Les rayonnements ionisants in utero augmentent la fréquence des cancers principalement des leucémies, tumeurs cérébrales et lymphomes. On estime que les rayonnements ionisants ont le même potentiel cancérogène in utero que durant l’enfance avec un risque leucémogène maximal en fin de grossesse.
Au-dessous d’une dose reçue par le fœtus de 100mGy, le corps médical s’accorde pour rassurer la femme enceinte sur la poursuite de sa grossesse.
Effets génétiques
Les rayonnements ionisants sont mutagènes ; toutefois, actuellement aucune étude humaine n'a pu mettre en évidence de transmission d'un désordre héréditaire chez les descendants d'un individu exposé aux rayonnements ionisants.
Cancer de la thyroïde
Contrairement à celle de l’enfant, la thyroïde à l’âge adulte est faiblement radiosensible.

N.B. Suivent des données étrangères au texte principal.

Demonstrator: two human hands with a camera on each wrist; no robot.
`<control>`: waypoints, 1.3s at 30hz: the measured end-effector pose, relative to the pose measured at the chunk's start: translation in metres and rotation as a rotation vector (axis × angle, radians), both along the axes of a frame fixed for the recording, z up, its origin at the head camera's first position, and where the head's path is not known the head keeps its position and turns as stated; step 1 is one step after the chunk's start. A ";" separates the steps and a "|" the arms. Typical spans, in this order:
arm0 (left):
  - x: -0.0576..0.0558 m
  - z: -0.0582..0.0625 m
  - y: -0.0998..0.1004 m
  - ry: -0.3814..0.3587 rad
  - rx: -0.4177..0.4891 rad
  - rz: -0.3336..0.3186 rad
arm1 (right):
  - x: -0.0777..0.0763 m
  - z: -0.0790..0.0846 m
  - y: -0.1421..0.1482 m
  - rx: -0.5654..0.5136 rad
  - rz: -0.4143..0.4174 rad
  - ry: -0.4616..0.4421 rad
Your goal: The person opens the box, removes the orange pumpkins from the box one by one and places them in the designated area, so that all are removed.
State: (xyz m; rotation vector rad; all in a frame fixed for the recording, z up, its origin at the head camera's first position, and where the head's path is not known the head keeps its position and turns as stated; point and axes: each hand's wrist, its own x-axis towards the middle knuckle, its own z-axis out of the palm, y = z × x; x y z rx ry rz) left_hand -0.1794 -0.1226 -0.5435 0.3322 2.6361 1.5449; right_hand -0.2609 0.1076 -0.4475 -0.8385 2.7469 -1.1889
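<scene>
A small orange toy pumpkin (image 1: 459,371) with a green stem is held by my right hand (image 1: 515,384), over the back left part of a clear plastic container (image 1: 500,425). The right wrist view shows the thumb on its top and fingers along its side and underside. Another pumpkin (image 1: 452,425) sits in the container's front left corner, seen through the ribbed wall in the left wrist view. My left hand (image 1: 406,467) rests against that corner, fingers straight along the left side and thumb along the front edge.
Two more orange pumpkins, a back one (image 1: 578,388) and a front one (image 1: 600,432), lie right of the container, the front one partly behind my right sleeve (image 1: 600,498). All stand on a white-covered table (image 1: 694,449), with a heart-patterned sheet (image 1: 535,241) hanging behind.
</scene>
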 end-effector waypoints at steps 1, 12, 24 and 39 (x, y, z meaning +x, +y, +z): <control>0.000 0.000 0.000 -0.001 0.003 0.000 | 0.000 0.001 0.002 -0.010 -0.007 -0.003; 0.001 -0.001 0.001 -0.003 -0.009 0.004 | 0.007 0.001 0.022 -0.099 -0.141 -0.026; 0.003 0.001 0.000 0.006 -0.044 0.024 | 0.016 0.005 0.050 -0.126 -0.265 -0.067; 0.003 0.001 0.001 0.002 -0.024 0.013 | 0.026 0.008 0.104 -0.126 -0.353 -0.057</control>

Le bilan des études concernant la cohorte Hiroshima Nagasaki au moment des explosions nucléaires conclut que le risque de développer un cancer thyroïdien n’est augmenté que chez la population exposée pendant l’enfance.
L’augmentation de l’incidence des cancers thyroïdiens chez les personnes adultes en 1986 et présentes à Tchernobyl ou dans les pays limitrophes n’apparait pas liée à la dose reçue à la thyroïde.
Cependant, une nouvelle étude publiée en 2012 sur les liquidateurs de Tchernobyl évalue la relation entre les doses reçues à la thyroïde (irradiation externe et contamination) et le risque de cancer à la thyroïde ; la relation dose-effet apparaît statistiquement signifiactive à partir d’une dose totale à la thyroïde de 300 mGy.
Cancer du sein
La femme est plus radiosensible que l'homme.
Le risque est maximal pour une irradiation survenant avant l'âge de 20 ans chez la femme.
La latence de survenue du cancer est comprise entre 22 et 25 ans.
Un excès de cancers apparaît dès 0,2 Gy pour des femmes ayant eu de nombreuses radioscopies pour surveillance thérapeutique ou traitées pour mastites du post-partum (2,5 Gy) et ayant eu des doses variant de 0,2 à 0,5 Gy pour Hiroshima et Nagasaki.
Pour une 1ere exposition à 25 ans, l'excès de risque relatif par gray varie de 0,2 à 1,5.
Le sein fait partie, avec la moelle osseuse et la thyroïde, des tissus les plus radiosensibles.